Literature Review on the Application of Deep Learning in Building Self Driving Cars

An overview of various design approaches

Published in

The Research Nest

12 min readMay 28, 2019

Self-driving cars are expected to have a revolutionary impact on multiple industries fast-tracking the next wave of technological advancement. Research in autonomous navigation was done from as early as the 1900s with the first concept of the automated vehicle exhibited by General Motors in 1939. However, most techniques used by early researchers proved to be less effective or costly. In recent times, with cutting edge developments in artificial intelligence, sensor technologies, and cognitive science, researchers have got a step closer to realizing a practical implementation of a self-driving agent. New design approaches involving neural networks, multiple sensors like cameras and Light Detection And Ranging (LiDAR), computer vision, and other techniques are extensively being researched upon and tested by several companies like Google, Uber, and Lyft as well as top universities like MIT and the University of Toronto.

Although these techniques create an efficient system, the end product can turn out to be expensive. If a system using only regular, inexpensive cameras managed to yield superhuman performance, the cost of commercial autonomous driving systems and the cost of further research could be reduced. A self-driving car as a whole consists of numerous subsystems that work together to achieve seamless autonomous navigation. An essential part of driving a vehicle is to steer in the right direction. Computers have been used to estimate the steering angle for long, but these early techniques were based on multiple steps such as lane line analysis.
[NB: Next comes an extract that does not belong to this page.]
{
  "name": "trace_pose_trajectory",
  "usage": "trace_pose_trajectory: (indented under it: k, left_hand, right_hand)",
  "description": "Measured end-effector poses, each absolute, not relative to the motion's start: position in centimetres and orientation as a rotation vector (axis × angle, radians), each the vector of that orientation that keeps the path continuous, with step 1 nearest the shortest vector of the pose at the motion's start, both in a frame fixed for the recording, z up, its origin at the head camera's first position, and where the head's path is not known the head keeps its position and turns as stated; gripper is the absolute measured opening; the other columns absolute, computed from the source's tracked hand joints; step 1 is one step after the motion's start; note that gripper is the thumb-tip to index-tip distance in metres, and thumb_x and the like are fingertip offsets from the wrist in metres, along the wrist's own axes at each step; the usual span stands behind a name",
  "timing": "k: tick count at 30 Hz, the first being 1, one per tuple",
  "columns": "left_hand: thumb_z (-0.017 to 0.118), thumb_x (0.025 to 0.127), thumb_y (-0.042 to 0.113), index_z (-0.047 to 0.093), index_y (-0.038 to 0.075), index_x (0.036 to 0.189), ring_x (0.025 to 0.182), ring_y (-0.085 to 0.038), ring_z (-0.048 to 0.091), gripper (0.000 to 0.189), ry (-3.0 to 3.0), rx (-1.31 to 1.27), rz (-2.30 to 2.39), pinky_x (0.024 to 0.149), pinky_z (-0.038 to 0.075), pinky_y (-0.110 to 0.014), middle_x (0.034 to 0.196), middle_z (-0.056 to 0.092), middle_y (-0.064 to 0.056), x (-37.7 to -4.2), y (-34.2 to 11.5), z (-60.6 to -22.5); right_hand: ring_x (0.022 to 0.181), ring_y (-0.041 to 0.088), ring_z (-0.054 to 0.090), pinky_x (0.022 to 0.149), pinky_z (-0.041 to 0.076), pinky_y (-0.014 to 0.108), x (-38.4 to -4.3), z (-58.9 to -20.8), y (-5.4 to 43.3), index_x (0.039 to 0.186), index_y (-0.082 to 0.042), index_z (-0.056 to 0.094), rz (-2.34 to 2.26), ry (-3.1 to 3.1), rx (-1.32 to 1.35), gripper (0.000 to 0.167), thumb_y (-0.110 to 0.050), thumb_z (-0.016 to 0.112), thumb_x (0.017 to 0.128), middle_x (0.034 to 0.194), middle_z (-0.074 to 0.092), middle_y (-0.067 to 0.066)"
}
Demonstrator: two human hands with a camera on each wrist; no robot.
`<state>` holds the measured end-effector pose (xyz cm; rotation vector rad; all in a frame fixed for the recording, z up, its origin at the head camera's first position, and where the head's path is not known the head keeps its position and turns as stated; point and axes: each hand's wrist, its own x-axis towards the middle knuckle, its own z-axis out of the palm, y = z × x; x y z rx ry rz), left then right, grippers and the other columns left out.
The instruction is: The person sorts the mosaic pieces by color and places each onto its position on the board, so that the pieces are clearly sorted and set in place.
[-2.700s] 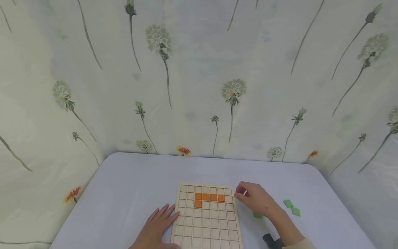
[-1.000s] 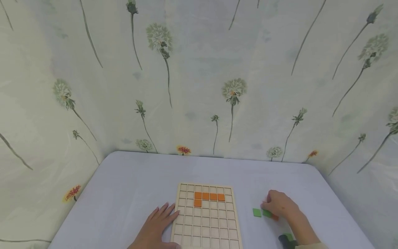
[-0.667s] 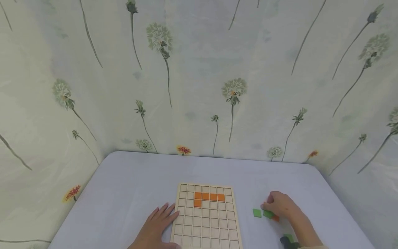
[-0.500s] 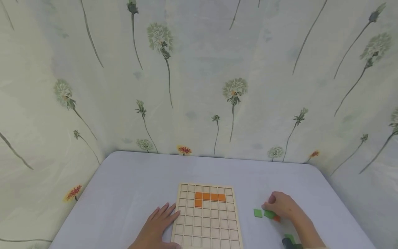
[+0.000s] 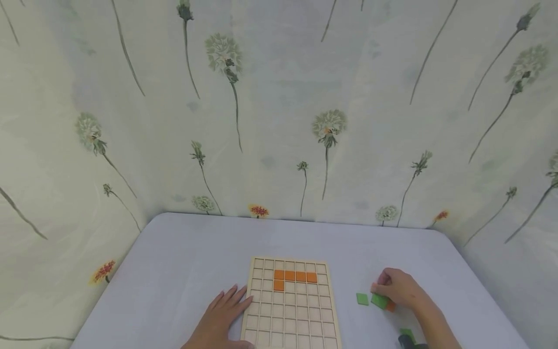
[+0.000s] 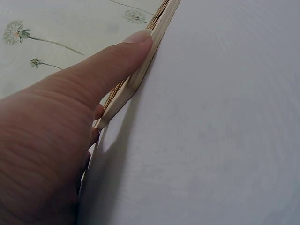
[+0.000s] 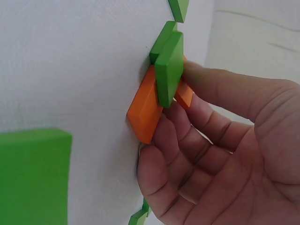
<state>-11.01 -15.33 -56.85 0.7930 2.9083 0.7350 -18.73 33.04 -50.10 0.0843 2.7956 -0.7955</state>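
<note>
A wooden grid board [image 5: 289, 311] lies on the table, with several orange tiles [image 5: 289, 276] in its upper cells. Along its left side rests my left hand [image 5: 221, 317], fingers spread and fingertips at the edge; the left wrist view shows its thumb along the board's rim [image 6: 136, 79]. To the right of the board, my right hand [image 5: 398, 287] pinches an orange tile [image 7: 186, 96] between thumb and curled fingers. Right beside the fingers, a green tile [image 7: 169, 70] leans over another orange tile [image 7: 146, 110] and a second green tile [image 7: 162, 41].
One green tile [image 5: 362, 298] lies alone between the board and the right hand. Nearer the front, another green tile [image 5: 407, 333] sits beside the dark wrist camera [image 5: 406, 342]. A flower-printed cloth [image 5: 279, 121] stands behind the table [image 5: 209, 242].
My right hand has moved from the board's right edge out to the tiles on the right and, over the last second, shifted only slightly there. My left hand has stayed put.
</note>
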Motion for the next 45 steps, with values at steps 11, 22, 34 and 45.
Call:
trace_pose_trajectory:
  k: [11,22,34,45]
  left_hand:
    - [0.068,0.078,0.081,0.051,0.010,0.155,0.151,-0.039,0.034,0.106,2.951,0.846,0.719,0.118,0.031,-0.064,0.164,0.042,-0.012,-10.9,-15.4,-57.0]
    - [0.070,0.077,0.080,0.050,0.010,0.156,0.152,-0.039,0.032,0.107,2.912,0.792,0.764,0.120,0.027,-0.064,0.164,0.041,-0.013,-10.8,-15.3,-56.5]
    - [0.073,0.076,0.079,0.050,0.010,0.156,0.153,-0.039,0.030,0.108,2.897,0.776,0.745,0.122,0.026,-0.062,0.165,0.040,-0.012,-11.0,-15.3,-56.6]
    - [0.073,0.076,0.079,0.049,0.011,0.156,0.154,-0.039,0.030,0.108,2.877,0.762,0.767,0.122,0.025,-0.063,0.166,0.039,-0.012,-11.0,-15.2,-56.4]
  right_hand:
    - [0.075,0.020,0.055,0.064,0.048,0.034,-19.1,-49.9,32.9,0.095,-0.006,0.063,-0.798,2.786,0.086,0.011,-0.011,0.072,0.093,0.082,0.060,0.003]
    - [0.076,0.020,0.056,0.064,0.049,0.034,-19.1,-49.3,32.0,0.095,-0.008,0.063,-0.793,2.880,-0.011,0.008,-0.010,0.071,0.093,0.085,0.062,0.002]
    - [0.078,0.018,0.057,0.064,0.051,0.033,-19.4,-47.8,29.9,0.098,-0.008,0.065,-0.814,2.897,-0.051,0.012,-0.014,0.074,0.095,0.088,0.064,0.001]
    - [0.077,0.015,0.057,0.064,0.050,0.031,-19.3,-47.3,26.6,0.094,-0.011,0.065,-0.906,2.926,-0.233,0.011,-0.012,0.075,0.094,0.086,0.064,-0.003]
A commercially successful self-driving car is expected to pave the way to higher speed limits, smoother rides, reduced traffic collision, associated costs, and increased roadway capacity.

Related Work

One of the earliest reported use of a neural network for autonomous navigation comes from the research conducted by Pomerleau in 1989 who built the Autonomous Land Vehicle in a Neural Network (ALVINN) system. It was a straightforward architecture consisting of fully connected layers. The network predicted actions from pixel inputs applied to simple driving scenarios with few obstacles. It did succeed in easy situations, and that was it. However, this research showcased the untapped potential of neural networks for autonomous navigation.

In 2016, NVIDIA released a paper regarding a similar idea that benefited from ALVINN. In the paper, the authors used a CNN architecture to extract features from the driving frames. The network was trained using augmented data, which was found to improve the model’s performance. Shifted and rotated images were generated from the training set with corresponding modified steering angles. This approach was found to work well in simple real-world scenarios, such as highway lane-following and driving in flat, obstacle-free courses. Several research efforts have been undertaken to build more complex perception-action models to tackle the myriad of environments, and unpredictable situations usually encountered in urban environments.

One proposed approach was to train a model on very large scale driving video data and perform transfer learning. This model worked decently but was limited to only certain functionalities and was prone to failures when exposed to newer scenarios.

Another line of work aims to consider autonomous navigation as equivalent to predicting the next frame of a video. Comma.ai has proposed to learn a driving simulator with an approach that combines a Variational Auto-encoder (VAE) and a Generative Adversarial Network (GAN). Their plan was able to keep predicting realistic looking video for several frames based on previous frames despite the transition model optimized without a cost function in the pixel space. This method is a special case of the more general task of video prediction. There are examples of video prediction models being applied to driving scenarios. However, in many scenarios, video prediction is ill-constrained as preceding actions are not given as input the model address this by conditioning the prediction on the model’s previous actions.

In many older approaches, machine learning algorithms were applied on data acquired by various sensors to solve it like a classification problem and were generally trained and tested on datasets of limited size.

Some examples stated in research literature include:

Using neural networks on event data to recognize cards of a deck (4 classes), faces (7 classes) or characters (36 classes).
Training a network to identify three types of gestures (rocks, papers, scissors) in dynamic scenes.
Estimation problems in which the unknown variable is continuous was generally tackled by discretization, i.e., the solution space was divided into a finite number of classes, converting it into a classification problem. For example, in predator-prey robots, a network trained on the combined input of events and grayscale frames from a Dynamic and Active-pixel Vision Sensor (DAVIS) to produce one of four outputs: the prey is on the left, center, or right of the predator’s field of view (FOV), or it is not visible in the FOV.
Another example is that of the optical flow estimation method where the network produced motion vectors from a set with eight different directions and eight different speeds (i.e., 64 classes).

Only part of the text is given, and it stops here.